Avro Vulcan B.Mk2: A Place in History, 1960–84 (Paperback)
In 1955, the Vulcan B.Mk2 was proposed and a new wing modification was designed to take advantage of the more powerful Olympus engines and a new stand-off missile known as Blue Steel. The new wing was known as the Phase 2C development. Avro were given a contract for an aerodynamic prototype on 10 July 1956, with the first prototype VX777 making its first flight with the new wing on 31 August 1957. This led to a number of significant changes to the B.Mk2 electrical systems, flying controls and structure. The Avro Vulcan was originally designed as a high-altitude medium bomber, but the operating requirement changed when it was required to fly at a low level. Thanks to the Vulcan's inherently low aspect wing and structure, it proved more suitable to this role than the high aspect wings of the Vickers Valliant and Handley Page Victor. This fully illustrated volume looks at the development and history of the Vulcan B Mk2.
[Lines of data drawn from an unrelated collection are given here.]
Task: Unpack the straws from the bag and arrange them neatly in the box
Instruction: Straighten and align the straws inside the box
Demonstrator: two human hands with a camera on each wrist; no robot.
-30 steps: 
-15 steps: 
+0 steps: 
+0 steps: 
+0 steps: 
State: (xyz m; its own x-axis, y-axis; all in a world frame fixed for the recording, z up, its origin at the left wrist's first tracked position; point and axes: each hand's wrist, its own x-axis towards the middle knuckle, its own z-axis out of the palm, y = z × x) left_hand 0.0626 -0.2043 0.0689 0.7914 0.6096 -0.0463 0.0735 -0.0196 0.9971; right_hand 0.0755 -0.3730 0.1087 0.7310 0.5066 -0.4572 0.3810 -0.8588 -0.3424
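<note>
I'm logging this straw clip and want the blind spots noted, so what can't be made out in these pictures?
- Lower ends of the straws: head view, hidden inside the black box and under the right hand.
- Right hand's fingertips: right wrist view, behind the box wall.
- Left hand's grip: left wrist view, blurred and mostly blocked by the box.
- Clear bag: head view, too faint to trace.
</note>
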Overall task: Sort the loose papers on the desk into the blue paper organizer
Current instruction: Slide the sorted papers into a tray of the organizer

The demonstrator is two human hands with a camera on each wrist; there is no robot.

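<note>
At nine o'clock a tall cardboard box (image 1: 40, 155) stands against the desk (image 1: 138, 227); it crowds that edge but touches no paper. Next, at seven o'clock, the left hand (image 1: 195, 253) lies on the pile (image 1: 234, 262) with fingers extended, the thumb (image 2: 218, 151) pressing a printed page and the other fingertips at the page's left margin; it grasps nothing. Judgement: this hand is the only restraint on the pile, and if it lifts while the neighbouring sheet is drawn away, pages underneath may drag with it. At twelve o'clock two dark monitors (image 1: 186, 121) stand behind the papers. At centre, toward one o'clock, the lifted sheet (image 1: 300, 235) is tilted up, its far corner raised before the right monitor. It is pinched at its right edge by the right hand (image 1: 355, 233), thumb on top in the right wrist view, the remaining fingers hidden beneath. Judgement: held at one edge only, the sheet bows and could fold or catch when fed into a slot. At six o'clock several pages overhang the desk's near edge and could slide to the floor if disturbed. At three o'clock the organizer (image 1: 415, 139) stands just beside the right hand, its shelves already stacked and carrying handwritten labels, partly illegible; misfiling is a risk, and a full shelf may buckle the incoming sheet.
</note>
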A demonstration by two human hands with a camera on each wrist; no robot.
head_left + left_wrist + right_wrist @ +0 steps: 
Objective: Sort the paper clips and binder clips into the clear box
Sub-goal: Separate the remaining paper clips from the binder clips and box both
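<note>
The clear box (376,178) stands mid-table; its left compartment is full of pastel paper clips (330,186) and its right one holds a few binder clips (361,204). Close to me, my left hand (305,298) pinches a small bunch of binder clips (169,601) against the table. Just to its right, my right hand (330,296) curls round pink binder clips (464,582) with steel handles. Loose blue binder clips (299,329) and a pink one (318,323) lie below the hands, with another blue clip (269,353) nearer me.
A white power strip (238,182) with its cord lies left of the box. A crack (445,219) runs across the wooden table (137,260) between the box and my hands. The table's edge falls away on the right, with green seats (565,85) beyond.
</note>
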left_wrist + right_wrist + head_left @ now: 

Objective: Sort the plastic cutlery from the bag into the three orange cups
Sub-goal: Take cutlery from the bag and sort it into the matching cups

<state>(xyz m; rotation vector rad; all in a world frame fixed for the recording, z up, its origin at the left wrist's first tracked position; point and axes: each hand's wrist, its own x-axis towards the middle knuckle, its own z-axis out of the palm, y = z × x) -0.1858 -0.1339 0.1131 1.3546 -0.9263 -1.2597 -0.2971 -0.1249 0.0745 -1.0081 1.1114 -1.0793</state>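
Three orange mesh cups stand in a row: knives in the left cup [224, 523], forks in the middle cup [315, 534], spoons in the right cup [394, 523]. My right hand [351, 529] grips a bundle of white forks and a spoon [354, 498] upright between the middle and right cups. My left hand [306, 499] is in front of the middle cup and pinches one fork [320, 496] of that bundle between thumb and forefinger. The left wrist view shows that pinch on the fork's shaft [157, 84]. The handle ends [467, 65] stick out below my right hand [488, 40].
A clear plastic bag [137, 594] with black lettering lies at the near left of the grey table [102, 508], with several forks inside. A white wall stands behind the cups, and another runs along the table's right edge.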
I have been really looking forward to reviewing this book as my father worked on the initial design f the Vulcan. I am pleased to say that I was not disappointed.The Society of Model and Experimental Engineers
To me the period from 1960 to 1984 is the most fascinating from an operational point of view. It begins with the move to carrying the country’s nuclear deterrent, Blue Steel, the many hours spent on Quick Reaction Alert (QRA), followed by the transition to low level attack and of course its final missions during the Falklands War just as the aircraft was due to retire.
The book begins with pages on the improvements made to the aircraft for its new role along with interesting drawings and paragraphs on the changes. There are lots of photographs showing the production line and this iconic aircraft in flight.
Blue Steels development is covered along with how it was utilised. There is a fascinating section on QRA and the requirements that aircraft were expected to be rolling within 30 seconds from an inert start. On exercise getting four aircraft scrambled within 90 seconds was common! A recognition of the Cold War and what it meant. By comparison troops in Germany were expected to be in there combat positions within 4 hours of receiving an alert.
In conclusion the book packs a great deal into its 96 pages.